Court Opinion

ID: 9897214
Source: CourtListenerOpinion
Date Created: 2023-11-14 19:08:44.636801+00
Date Added: 2024-06-11T09:15:39.883187
License: Public Domain

FILED
                                                         Jun 28 2023, 1:49 pm

                                                             CLERK
                                                         Indiana Supreme Court
                                                            Court of Appeals
                                                              and Tax Court

                     IN THE

Indiana Supreme Court
         Supreme Court Case No. 23S-CP-59

         Performance Services, Inc.,
                       Appellant

                          –v–

 Randolph Eastern School Corporation,
                        Appellee

     Argued: April 27, 2023 | Decided: June 28, 2023

        Appeal from the Randolph Circuit Court
                 No. 68C01-2102-PL-87
   The Honorable Marianne L. Vorhees, Special Judge

On Petition to Transfer from the Indiana Court of Appeals
                    No. 22A-CP-361

            Opinion by Chief Justice Rush
   Justices Massa, Slaughter, Goff, and Molter concur.
Rush, Chief Justice.

   An old proverb provides that those who sow the wind shall reap the
whirlwind. This observation that actions have consequences is
particularly apt when, as here, a company contracts with a school
corporation for a wind-turbine project. Although Indiana law affords
school corporations significant authority, their ability to invest public
funds is limited by statute. And if they exceed their statutory authority
when contracting with a company, the contract is void and unenforceable.

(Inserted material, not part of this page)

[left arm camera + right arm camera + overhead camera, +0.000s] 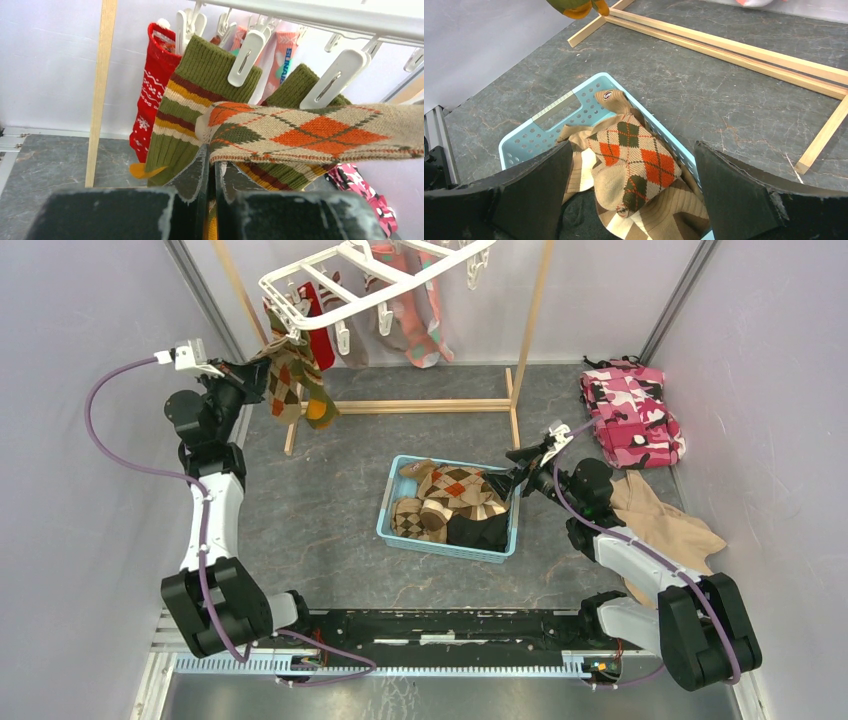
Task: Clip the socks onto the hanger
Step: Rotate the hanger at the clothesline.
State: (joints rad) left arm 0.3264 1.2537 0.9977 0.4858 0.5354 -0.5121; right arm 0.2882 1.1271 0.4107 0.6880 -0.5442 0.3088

   Here, a school corporation contractually agreed to make biannual
payments to a company for access to a wind turbine. And in that contract,
the company agreed to provide the school corporation with financial
benefits tied to the turbine’s net revenue. We hold that the contract
constitutes an unauthorized investment under Indiana law, rendering the
contract void and unenforceable. We therefore affirm the trial court’s
grant of summary judgment to the school corporation.

Facts and Procedural History
   In 2008, Performance Services, Inc. approached Randolph Eastern
School Corporation (RESC) about constructing a wind turbine. Following
school-board approval the following year, the parties entered into a
contract to undertake the project.

   Performance agreed to construct and operate the turbine, sell the
generated power and renewable energy credits on the open market, “pay
all costs of operating, maintaining and insuring” the turbine, receive the
applicable tax credits, and provide RESC with access to the turbine for
educational purposes. “In exchange for such access,” RESC agreed to pay
Performance $77,000 biannually, and the school corporation would receive
“a credit against each payment” in an amount based on a percentage of
the turbine’s net revenue. Additionally, if the net revenue exceeded the
payment, Performance agreed to place the first $10,000 in an “operating
reserve account” and then remit to RESC any excess amounts.

  As RESC’s then-superintendent explained, if the project performed “as
expected,” the school corporation would receive “a surplus each year,”

Indiana Supreme Court | Case No. 23S-CP-59 | June 28, 2023        Page 2 of 9
ultimately equaling “$3.1 million over and above the payments” at the
end of twenty-five years. The parties subsequently twice amended the
contract—first to specify the payments would continue for twenty years,
and second to alter the payment due dates.

   Following execution of the contract and its amendments, the State
Board of Accounts (SBOA) informed Performance that school corporations
lack the statutory authority to invest in a wind-turbine project. The SBOA
also conveyed this position to all state public school corporations,
cautioning against undertaking such projects as a way to generate extra
revenue. Later, in auditing RESC, the SBOA determined the school
corporation “invested in a wind turbine in 2009,” characterizing the
project as an investment “not authorized by statute” and noting that RESC
“did not receive any of its energy needs from the wind turbine.”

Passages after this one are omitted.